▸ **Work instruction**
Repeat the material in full. Keep every line exactly as it is.
====
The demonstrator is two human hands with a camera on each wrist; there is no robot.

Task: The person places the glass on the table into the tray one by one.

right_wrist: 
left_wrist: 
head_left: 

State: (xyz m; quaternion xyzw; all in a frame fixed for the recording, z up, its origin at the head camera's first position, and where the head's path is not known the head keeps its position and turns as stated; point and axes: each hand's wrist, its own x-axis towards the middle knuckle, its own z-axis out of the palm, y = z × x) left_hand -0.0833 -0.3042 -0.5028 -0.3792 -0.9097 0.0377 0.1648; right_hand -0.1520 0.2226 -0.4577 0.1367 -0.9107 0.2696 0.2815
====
▸ **Written response**
The demonstrator is two human hands with a camera on each wrist; there is no robot.

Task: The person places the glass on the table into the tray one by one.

right_wrist: 
left_wrist: 
head_left: 

State: (xyz m; quaternion xyzw; all in a frame fixed for the recording, z up, its origin at the head camera's first position, and where the head's path is not known the head keeps its position and turns as stated; point and axes: each hand's wrist, its own x-axis towards the middle knuckle, its own z-axis out of the palm, y = z × x) left_hand -0.0833 -0.3042 -0.5028 -0.3792 -0.9097 0.0377 0.1648; right_hand -0.1520 0.2226 -0.4577 0.1367 -0.9107 0.2696 0.2815

This output is now complete.